The fact is, for me it is a form of meditation and self expression… I get to forget about my mile-long, never tamed to-do list at work, I get to listen to the midnight silence, empty of the shrilling chatter and royal demands of our two adorable little guys, and remind myself that occasionally, the “I” in me still exists…  Like an artist watching a painting emerge with each brush stroke, seeing how a shapeless fluid brown mass turns into an evenly baked smooth and fluffy cake layer, which in turn absorbs the fresh, tangy raspberry flavor, to come to full harmony with the layers of smooth melted chocolate and cream — oups, that’s the wrong cake, sorry, check BloodRayne’s castle in the above flavour :-)… That’s a cake right?! And then the really fun part begins, when fondant, just like clay, can be colored and shaped in all things imaginable…
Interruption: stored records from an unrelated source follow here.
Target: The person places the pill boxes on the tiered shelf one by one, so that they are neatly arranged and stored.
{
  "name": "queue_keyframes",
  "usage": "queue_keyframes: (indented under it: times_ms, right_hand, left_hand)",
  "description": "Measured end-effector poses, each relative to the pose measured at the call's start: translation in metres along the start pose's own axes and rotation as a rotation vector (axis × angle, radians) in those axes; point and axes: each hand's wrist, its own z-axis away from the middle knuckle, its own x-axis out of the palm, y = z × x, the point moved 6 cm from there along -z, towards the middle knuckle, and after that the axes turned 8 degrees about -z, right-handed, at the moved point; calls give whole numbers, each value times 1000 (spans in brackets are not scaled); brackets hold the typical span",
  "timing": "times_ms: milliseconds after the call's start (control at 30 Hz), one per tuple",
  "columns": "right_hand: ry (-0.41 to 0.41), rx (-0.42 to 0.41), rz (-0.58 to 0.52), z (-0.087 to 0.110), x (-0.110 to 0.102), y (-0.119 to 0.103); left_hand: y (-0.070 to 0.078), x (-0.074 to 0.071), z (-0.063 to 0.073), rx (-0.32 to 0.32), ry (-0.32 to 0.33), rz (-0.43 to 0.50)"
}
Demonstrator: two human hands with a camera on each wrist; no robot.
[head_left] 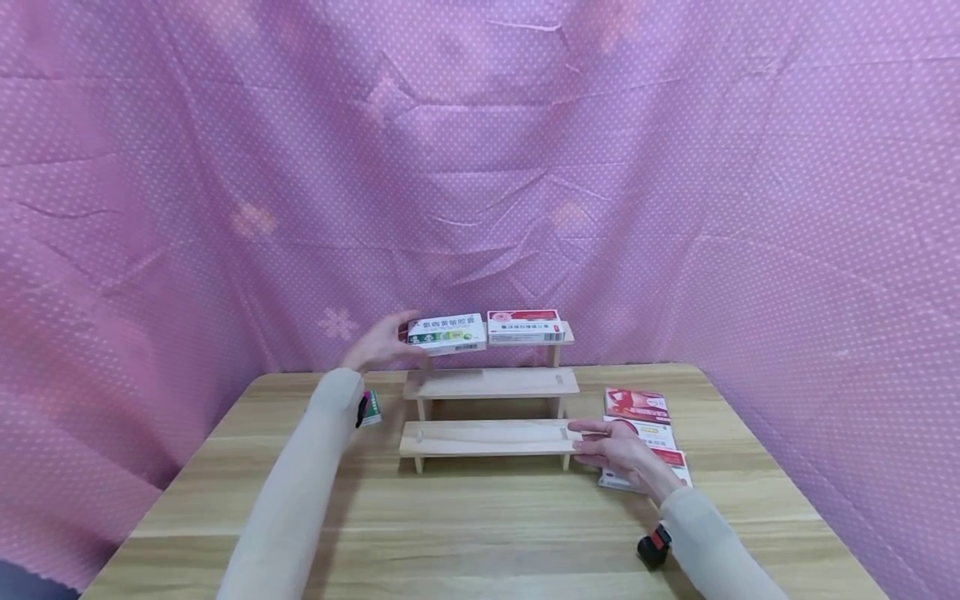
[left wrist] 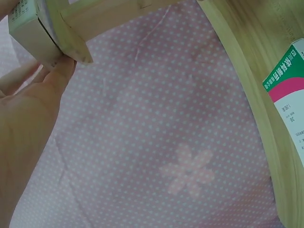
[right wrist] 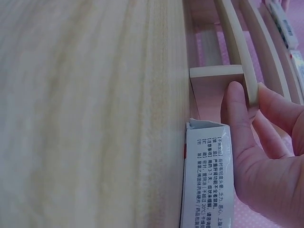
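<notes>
A person works at one three-tier wooden stand point(head_left: 491, 382) on the table point(head_left: 465, 533). I see the left hand point(head_left: 380, 342) with its grip round the end of one white-and-green box point(head_left: 446, 333), at the top tier's left, beside one red-and-white box point(head_left: 527, 327). The right hand point(head_left: 618, 450) pinches the lowest tier's right end. Three boxes point(head_left: 637, 403) lie rightward; one green-marked box point(head_left: 372, 408) lies left of the stand.

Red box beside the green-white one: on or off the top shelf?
On: head view shows red box sitting on top shelf, wood visible past it.
</notes>
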Motion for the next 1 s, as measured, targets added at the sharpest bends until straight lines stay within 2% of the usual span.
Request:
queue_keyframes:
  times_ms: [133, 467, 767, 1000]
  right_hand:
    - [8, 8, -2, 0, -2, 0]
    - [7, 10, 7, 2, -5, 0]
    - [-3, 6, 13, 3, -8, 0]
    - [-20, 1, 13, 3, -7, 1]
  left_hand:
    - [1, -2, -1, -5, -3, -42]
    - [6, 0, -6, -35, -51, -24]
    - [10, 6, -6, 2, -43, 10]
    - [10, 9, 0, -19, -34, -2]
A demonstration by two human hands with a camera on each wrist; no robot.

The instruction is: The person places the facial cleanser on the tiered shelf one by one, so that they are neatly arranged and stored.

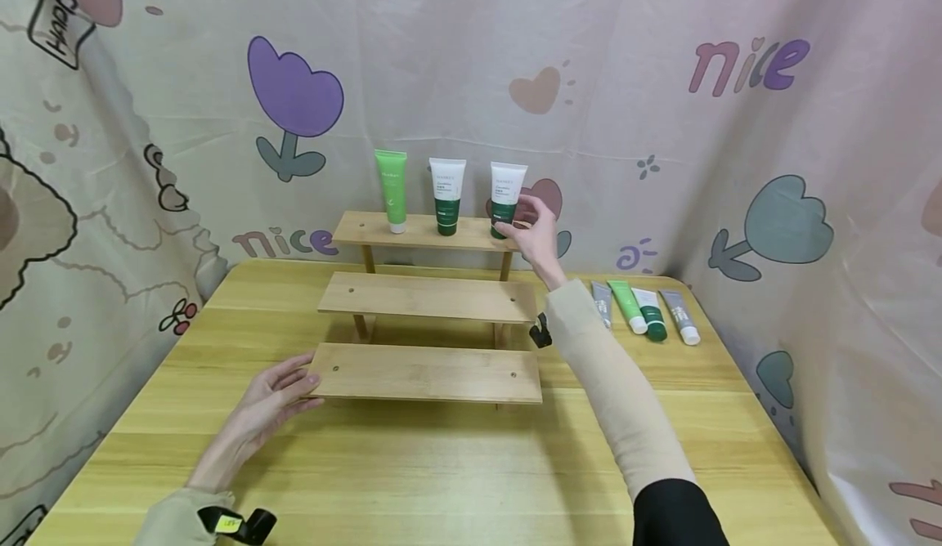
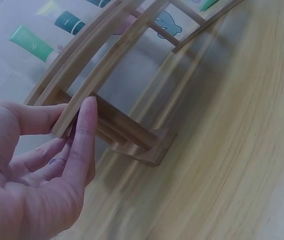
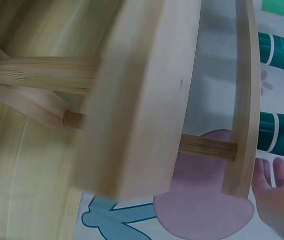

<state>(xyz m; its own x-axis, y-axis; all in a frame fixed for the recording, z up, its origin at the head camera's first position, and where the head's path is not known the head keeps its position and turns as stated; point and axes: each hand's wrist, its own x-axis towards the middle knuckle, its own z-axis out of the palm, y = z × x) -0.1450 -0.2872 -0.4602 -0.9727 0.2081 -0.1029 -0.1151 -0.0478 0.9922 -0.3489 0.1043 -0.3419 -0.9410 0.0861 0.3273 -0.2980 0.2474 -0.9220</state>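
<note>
A three-tier wooden stand [image 1: 430, 373] sits on the table. My left hand [image 1: 272, 403] pinches the left end of its lowest board, with thumb and fingers on opposite faces in the left wrist view. On the top board stand a light green tube [image 1: 392, 190] and a white-and-green tube [image 1: 446, 194], both upright on their caps. A second white-and-green tube [image 1: 506, 190] stands at that board's right end. My right hand [image 1: 539, 239] holds this tube low down, the thumb across its dark green base and the fingers at its right side.
On the table [image 1: 441, 472], right of the stand, lie a grey tube [image 1: 602, 303], a light green tube [image 1: 628, 306], a white-and-green tube [image 1: 651, 315] and another grey tube [image 1: 680, 317]. A printed curtain [image 1: 434, 55] hangs close behind the top board.
</note>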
So there was cake number three – flourless walnut cake with meringue cocoa buttercream… Uncut. The other two cakes were so big that even after more than a dozen families left the party with to-go boxes of both cakes, number three was uncut.  

Then, it hit me. Cake number three had been waiting to become a Wii! It was its destiny all along! The night after the party I thought about it… The day after the party I looked at it, peacefully lying in the fridge, nicely cured but completely naked in its buttercream crumb coat.  I also happened to see this great attempt at making a Wii cake before the Wired cover… And I knew what I was doing that night…  

But a white Wii with gray base was already made, nothing original about that… There was still a day left before Halloween, and I did have some fondant left from an orange pumpkin and a black fortress… While my husband’s Wii and controller spent a few hours next to sugar and sharp tools, they were completely unharmed in the making of the cake (unless refrigerating them counts… just joking).

About this cake:

It is called Walnut Cake – it is flourless — and is made from a recipe in a cookbook dated 1962, with yellowish pages and orange fraying linen hard cover that my aunt bestowed upon me back in the days I didn’t know what a cookbook is used for but I vaguely suspected I had to have a “real” one. I could list the recipe in detail, thought I find it more curious to summarize that I made three batches for this 5-layer 9”x13” sheet cake, and among a couple of secret ingredients I used 33 eggs (you read it correctly, thirty-three eggs), 7.5 cups of powdered sugar, 3 cups of white sugar, 2 cups of cocoa powder, 7.5 cups of finely chopped walnuts, 3 cups of ground almonds, 1.5 cups semolina, 2lb of butter, rind of 2 lemons and 2 cups of rum. Yes! – 2 cups of rum! Enjoy.